Nathan Crowley brought Modernism and scale into Batman’s formerly Gothic world, creating masterpieces of cinema with his friend Christopher Nolan. While his fifth Academy Award nomination was for Damian Chazelle’s Neil Armstrong biopic First Man, he’d already been Oscar-nominated for four films with Nolan, including for the historic war film Dunkirk…

AS: When you were in art school did you have any idea you’d be a production designer?
NC: Not at all. I was thinking about continuing on with the School of Art and Design at Brighton. But I ended up getting hired after I got my art degree by a bunch of architects to draft. I did that for two years and it made me realize I didn’t want to be an architect! No one was doing anything interesting. It was what I call business architecture and it was really uninspiring. I ended up thinking, Shit, I don’t want to do post-graduate architecture, even though I love architecture. That was in the late Eighties just as Thatcher destroyed England. It was time to leave.

I ended up coming to LA. I drove old sports cars across America for a while that were being shipped to Europe. I’d take the I-10 and drive them from LA to Jacksonville, Florida. My friend and I would buy old Porches and Spiders, I’d drive them across and ship them to him in England where he’d sell them. It was just enough money to live on in LA. And then that economic crash happened. We got left with a few sports cars and we couldn’t sell them. I realized I had to get a job in LA somewhere!

Laurence Bennett

Laurence Bennett designed The Artist, a black and white, silent film that won five Oscars, including Best Picture. His beautiful, meticulous design transports the audience to an artful portrayal of 1920-30’s Hollywood.
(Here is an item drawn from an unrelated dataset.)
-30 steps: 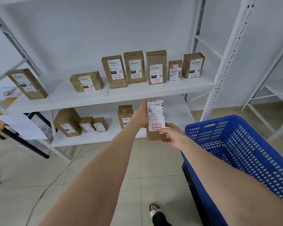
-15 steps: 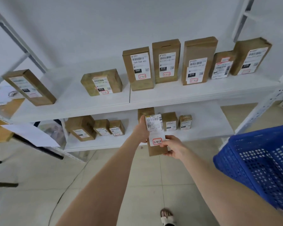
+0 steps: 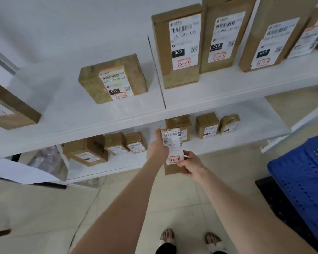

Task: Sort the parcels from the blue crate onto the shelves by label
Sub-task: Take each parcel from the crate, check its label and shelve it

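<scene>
Both hands hold one tall brown parcel (image 3: pixel 173 169) upright in front of the lower shelf (image 3: pixel 228 145). Its white label faces me, with a red-framed sticker reading 3-4-4. My left hand (image 3: pixel 158 147) grips its upper left side. My right hand (image 3: pixel 191 165) holds its lower right corner. The blue crate (image 3: pixel 301 180) stands at the right edge, its inside out of view. On the upper shelf (image 3: pixel 191 103) stand labelled parcels, among them 3-3-3 (image 3: pixel 112 79) and 3-3-6 (image 3: pixel 178 46).
Several small brown parcels sit on the lower shelf, left and right of the held one. A large box (image 3: pixel 9 107) lies at the upper shelf's left end. A white sheet (image 3: pixel 17 173) and dark table edge jut in at left. My sandalled feet show on the tiled floor.
The view has moved closer to the shelves and leftward, so the crate slid to the right edge. The parcel stays in both hands, now lower, level with the lower shelf.
</scene>
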The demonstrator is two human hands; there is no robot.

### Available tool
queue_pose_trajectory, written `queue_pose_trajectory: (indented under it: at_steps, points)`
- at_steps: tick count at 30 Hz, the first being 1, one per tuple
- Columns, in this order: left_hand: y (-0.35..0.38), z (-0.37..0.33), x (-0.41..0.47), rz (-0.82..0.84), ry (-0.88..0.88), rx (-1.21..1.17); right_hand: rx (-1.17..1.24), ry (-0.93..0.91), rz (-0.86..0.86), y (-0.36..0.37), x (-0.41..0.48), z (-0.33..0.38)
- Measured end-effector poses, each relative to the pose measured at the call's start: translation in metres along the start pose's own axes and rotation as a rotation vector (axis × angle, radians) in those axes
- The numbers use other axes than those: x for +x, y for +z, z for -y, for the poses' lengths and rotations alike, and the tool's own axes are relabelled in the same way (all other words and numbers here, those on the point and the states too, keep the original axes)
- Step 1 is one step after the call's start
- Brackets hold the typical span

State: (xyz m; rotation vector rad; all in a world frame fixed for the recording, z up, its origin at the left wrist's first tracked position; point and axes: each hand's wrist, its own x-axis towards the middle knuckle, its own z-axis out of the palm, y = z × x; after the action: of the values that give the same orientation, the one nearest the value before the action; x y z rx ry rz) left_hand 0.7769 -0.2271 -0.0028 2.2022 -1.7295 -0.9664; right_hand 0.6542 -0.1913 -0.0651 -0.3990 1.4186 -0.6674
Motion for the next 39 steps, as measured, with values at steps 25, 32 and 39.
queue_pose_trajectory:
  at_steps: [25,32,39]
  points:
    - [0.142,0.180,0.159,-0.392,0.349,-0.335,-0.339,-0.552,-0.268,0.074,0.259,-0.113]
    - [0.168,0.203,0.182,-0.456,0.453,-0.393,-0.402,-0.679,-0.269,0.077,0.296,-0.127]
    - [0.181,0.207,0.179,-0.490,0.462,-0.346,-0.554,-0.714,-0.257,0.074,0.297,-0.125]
I spoke with Bennett after he returned from Canada where he had just designed his next film, The Company You Keep, directed by and starring Robert Redford.

AS: Some production designers try to avoid using other movies as reference when designing their films but it seems The Artist is full of homages to other movies. What did you look at for inspiration?
LB:
We watched a ton of movies. Trying to pay tribute to, and build, this world of Hollywood of the late twenties and early thirties we really needed to look at how filmmakers then portrayed it. I’d long been a silent film fan but my exposure since I’d been a kid had mostly been Chaplin and Keaton. Michel Hazanavicius, our director, opened up the world of that era to me. Murnau was probably the biggest single influence in the design of the picture and the mood of the piece. His films Sunrise and City Girl in particular. But we watched Lang, Von Sternberg, King Vidor. Three pictures by King Vidor really impressed me- Show People, which is about the studios at the time, The Crowd, and The Big Parade, which is just devastatingly good. Research about the period in general was key in trying to get into the heads of these people. They were inventing the language and business of filmmaking.

Jack Fisk

Jack Fisk has an amazing career designing the films of auteurs including Terrence Malick, Paul Thomas Anderson, and David Lynch. He designed every Terrence Malick film including The Thin Red Line, Days of Heaven, The New World, Badlands and the more recent Tree of Life. He received an Oscar nomination for Paul Thomas Anderson’s There Will Be Blood, Alejandro Iñáritu’s The Revenant and Martin Scorsese’s Killers of the Flower Moon. For David Lynch he designed the dreamlike Mullhulland Dr.

AS: Did you go to art school?
JF: I went to Cooper Union here in New York for a year then I went to Pennsylvania Academy of the Fine Arts in Philadelphia. In 1970 David Lynch and I went out to California to seek our fortunes – or at least find a job.

AS: Did you know David Lynch from before?
JF: David and I have been best friends since high school and we went to art school together. He’d been accepted into the American Film Institute and I decided to go to California too. After a few months I got my first job as an art director. I had only worked on a couple of films, but Jonathan Demme hired me to be art director on a Roger Corman film Angels Hard as They Come. Steven Katz, the cinematographer, was a friend, I called Steven and said, What does an art director do? and he says, I don’t know!